GOAL OF THE EXERCISE: Set down the data below word for word, and leave the images aside.

DATA FOR REVIEW:
###
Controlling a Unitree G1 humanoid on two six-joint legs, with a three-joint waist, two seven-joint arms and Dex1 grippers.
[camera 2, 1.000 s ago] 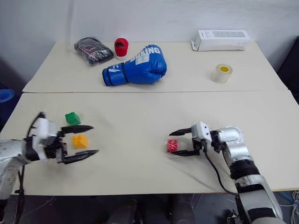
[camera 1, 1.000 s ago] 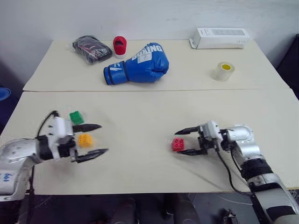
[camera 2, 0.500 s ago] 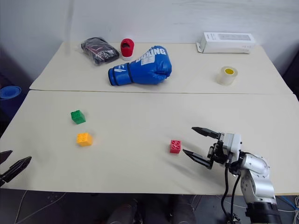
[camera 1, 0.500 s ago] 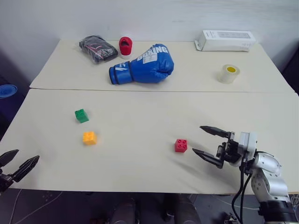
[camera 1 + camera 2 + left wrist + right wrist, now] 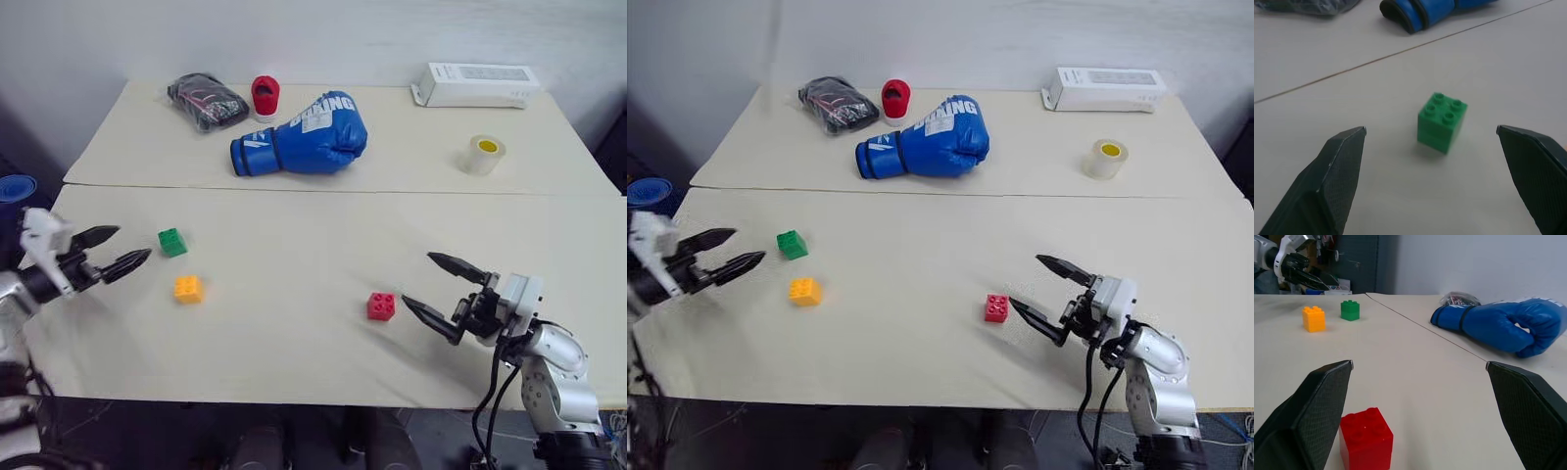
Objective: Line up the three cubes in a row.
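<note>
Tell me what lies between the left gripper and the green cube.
Nothing: in the left wrist view, bare table separates the open left gripper from the green cube, which stands ahead of the fingertips, untouched.

In the left wrist view the blue boxing glove is cut by the picture's edge, so only its cuff end shows. The dark bag is cut there too and is blurred. In the right wrist view the red cube loses its lower part at the picture's edge. The printing on the white box is too small to read.
</note>
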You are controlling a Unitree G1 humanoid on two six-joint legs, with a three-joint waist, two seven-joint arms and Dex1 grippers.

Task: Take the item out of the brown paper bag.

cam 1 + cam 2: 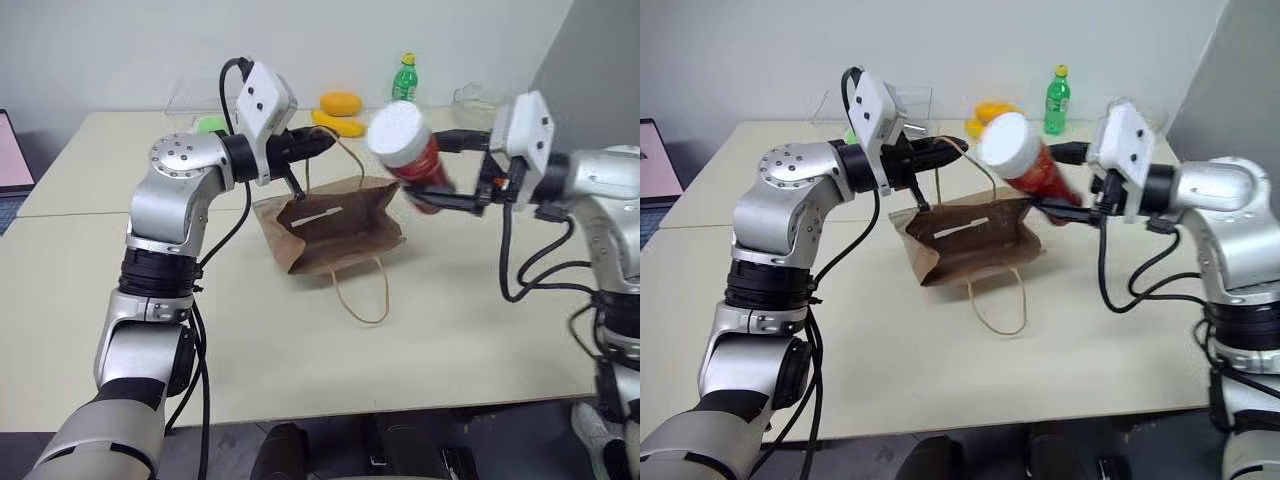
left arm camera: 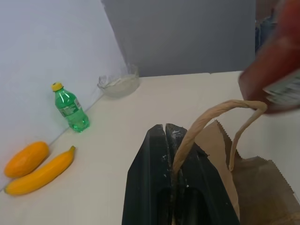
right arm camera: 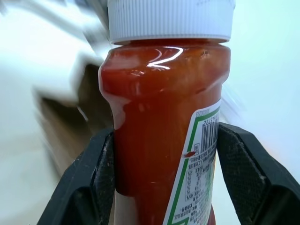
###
OUTPUT OF THE EXERCISE:
Controlling a Unitree G1 humanoid on two six-joint legs, with a three-joint waist, two seven-joint arms and Dex1 grippers.
[camera 2, 1.000 s ago] 
[camera 1, 1.000 s ago] 
[camera 2, 0.500 s ago] 
[camera 1, 0.500 s ago] 
[camera 1 + camera 2 + left wrist + right wrist, now] 
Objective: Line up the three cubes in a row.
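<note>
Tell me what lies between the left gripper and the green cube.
Nothing: in the left wrist view, bare table separates the open left gripper from the green cube, which stands ahead of the fingertips, untouched.

In the left wrist view the blue boxing glove is cut by the picture's edge, so only its cuff end shows. The dark bag is cut there too and is blurred. In the right wrist view the red cube loses its lower part at the picture's edge. The printing on the white box is too small to read.
</note>
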You are controlling a Unitree G1 humanoid on two six-joint legs, with a three-joint waist, two seven-joint arms and Dex1 grippers.

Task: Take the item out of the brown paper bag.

cam 1 + cam 2: 
left arm camera: 
right arm camera: 

There is nothing further to this answer.